After conducting a meta-analysis of a number of other studies on the potential for humanity increasing their brainpower, they’ve come to one significant conclusion. In order for people’s brains to evolve much beyond where they’re at now they would need to make some fairly serious genetic sacrifices. Many individuals with advanced cognitive abilities, “savants, people with photographic memories, and even genetically segregated populations of individuals with above average IQ”, they are also unusually susceptible to neural disorders like autism and synesthesia.
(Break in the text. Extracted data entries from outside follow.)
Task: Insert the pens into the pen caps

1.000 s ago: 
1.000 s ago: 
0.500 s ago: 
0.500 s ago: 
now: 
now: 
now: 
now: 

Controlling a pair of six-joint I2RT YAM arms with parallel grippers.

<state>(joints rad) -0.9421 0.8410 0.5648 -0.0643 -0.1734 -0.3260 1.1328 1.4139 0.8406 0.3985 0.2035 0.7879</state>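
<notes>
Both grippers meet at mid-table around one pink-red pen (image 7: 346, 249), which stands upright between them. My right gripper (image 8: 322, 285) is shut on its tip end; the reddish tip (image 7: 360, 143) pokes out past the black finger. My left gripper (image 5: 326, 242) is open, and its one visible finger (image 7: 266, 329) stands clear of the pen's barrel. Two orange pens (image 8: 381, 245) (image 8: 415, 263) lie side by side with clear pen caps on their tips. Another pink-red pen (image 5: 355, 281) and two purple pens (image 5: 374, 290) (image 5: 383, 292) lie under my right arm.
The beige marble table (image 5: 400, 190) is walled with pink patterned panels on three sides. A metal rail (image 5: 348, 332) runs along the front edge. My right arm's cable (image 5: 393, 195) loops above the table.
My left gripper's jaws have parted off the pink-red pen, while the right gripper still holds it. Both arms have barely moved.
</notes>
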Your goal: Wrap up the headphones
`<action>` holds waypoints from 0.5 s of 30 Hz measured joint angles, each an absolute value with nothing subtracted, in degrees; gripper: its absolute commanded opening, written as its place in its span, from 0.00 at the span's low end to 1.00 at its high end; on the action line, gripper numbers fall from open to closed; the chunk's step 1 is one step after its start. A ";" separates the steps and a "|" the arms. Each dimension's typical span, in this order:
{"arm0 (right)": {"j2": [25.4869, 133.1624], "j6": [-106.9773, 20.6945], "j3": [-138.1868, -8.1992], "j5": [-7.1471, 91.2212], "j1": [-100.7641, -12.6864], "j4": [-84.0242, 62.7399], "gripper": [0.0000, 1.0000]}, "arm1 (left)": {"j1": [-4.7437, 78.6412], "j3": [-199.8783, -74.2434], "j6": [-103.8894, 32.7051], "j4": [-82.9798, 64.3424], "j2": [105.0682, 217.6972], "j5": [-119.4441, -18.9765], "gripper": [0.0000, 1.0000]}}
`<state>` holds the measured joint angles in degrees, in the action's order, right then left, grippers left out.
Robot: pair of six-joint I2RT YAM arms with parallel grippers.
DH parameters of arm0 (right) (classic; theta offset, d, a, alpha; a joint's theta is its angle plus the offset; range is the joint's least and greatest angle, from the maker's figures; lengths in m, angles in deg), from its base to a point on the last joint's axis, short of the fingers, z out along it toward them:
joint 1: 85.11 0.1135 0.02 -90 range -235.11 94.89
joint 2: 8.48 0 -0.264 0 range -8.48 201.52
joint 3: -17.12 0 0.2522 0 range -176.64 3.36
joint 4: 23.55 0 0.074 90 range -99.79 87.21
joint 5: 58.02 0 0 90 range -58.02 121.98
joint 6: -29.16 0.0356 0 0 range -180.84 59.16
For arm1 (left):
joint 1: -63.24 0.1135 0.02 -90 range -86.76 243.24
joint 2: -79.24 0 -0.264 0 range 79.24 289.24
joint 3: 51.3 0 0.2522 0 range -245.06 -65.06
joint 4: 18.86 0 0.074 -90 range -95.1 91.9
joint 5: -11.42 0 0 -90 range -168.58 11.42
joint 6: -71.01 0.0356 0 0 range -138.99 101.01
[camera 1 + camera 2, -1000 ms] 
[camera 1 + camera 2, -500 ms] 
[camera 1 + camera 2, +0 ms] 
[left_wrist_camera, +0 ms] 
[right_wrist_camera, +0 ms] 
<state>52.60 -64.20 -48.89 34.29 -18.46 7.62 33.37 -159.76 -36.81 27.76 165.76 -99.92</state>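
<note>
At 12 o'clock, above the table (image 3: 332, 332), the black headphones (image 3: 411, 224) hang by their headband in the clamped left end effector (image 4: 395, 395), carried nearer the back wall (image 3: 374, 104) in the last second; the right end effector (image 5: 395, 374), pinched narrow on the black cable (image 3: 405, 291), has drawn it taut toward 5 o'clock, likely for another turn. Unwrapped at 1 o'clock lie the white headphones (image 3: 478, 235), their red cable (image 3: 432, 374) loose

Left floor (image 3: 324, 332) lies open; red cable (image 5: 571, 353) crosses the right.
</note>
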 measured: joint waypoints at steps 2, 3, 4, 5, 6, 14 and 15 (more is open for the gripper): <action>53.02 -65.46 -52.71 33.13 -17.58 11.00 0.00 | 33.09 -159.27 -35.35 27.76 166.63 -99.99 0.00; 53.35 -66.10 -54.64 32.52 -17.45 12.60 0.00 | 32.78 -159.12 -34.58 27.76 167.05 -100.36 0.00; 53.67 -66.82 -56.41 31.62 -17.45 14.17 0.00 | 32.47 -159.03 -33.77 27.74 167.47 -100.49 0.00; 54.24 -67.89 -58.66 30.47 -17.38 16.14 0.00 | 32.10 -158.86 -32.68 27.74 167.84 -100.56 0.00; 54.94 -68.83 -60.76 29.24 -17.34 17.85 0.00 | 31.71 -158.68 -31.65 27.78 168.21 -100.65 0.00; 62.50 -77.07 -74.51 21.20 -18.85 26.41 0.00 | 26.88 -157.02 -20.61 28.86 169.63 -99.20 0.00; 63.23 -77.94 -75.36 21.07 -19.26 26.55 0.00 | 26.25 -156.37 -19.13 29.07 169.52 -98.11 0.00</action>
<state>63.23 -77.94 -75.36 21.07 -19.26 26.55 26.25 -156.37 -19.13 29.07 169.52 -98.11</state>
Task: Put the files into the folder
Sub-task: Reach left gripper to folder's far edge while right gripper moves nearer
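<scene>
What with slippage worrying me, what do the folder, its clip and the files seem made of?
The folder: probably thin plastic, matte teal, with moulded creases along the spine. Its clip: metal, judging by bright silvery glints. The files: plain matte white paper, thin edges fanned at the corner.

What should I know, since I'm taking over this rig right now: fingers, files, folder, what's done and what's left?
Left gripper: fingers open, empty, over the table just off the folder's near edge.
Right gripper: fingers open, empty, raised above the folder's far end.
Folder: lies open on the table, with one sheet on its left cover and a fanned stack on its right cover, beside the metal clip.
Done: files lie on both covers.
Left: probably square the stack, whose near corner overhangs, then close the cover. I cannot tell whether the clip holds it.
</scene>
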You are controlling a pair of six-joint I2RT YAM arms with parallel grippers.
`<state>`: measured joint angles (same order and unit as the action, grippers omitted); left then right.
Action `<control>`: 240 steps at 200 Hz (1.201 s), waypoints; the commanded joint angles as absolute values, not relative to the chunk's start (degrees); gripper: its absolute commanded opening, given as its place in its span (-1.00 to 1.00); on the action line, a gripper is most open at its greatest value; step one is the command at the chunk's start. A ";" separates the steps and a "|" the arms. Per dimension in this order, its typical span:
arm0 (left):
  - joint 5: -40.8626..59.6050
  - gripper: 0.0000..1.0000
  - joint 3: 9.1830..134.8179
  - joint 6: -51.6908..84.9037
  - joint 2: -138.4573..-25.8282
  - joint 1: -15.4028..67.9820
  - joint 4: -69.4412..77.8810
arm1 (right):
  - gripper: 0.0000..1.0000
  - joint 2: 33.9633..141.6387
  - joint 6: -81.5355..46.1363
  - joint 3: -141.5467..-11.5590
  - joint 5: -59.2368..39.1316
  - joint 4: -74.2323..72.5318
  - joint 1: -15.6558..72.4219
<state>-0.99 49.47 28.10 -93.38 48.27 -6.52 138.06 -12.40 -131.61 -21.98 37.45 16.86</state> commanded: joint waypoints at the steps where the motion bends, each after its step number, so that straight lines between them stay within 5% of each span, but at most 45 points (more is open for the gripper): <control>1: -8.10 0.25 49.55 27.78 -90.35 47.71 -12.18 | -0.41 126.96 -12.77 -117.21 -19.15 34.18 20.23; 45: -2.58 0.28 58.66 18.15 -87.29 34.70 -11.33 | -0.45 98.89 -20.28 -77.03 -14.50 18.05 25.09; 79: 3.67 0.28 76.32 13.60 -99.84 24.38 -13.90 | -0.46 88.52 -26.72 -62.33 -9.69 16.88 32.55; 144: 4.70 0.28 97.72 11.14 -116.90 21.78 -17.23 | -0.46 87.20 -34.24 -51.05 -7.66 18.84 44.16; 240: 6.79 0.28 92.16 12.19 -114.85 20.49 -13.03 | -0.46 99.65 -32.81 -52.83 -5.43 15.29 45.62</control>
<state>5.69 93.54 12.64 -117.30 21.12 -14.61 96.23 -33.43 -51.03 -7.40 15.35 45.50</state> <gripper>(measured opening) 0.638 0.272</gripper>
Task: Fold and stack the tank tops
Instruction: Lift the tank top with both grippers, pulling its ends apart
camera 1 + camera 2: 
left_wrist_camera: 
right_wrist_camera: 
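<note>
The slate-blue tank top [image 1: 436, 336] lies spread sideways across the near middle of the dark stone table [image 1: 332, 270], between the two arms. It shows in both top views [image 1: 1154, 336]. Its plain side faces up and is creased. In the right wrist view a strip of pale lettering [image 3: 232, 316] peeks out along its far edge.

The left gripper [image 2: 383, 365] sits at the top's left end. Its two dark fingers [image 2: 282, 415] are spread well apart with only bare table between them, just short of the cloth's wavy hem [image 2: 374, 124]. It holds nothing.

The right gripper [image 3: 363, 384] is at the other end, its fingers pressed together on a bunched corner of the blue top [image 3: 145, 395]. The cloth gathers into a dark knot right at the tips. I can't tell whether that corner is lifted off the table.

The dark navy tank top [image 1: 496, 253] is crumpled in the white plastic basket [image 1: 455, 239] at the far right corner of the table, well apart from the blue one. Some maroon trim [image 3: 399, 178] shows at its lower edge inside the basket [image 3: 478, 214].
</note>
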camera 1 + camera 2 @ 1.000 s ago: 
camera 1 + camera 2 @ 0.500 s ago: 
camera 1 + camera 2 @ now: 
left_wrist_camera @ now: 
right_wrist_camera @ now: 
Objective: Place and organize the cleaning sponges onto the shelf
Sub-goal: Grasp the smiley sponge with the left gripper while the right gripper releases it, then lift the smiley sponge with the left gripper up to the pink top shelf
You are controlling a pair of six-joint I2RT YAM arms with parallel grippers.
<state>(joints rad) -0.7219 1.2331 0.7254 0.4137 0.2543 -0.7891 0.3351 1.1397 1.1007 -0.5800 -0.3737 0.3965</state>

The authors explain our having achieved our peak mental fitness like a person focusing on the road while driving at night. Although it’s necessary to pay attention to the road, ever changing turns and conditions, it’s possible to over-focus and not notice the deer on the shoulder or the driver in your blind spot. By enhancing our mental abilities much beyond where they’re at now there will be significant trade offs for the higher function. Evolutionarily speaking, it makes sense that our mental capacities will have reached a kind of pinnacle for the moment. We’ve evolved the complexity of our cognitive processes to the point where, on average, our species is capable of some pretty impossible seeming mental tasks and innovations. However, our species is no longer threatened by a rival species, and natural selection has effectively stalled for us. This is largely due to our present mental capacity, and the luxuries and security that our minds have created for our species. As a result we’ve reached a point at which, were our brains to improve incrementally again, the genetic payoff would not be a “natural selection”.

That doesn’t mean that in the distant future there may not be some further genetic adaptation that prompts further mental evolution. However, for our species, for right now, we’re about as smart as we’re going to get. Even so, in my opinion there are still some people that are too smart for their own good.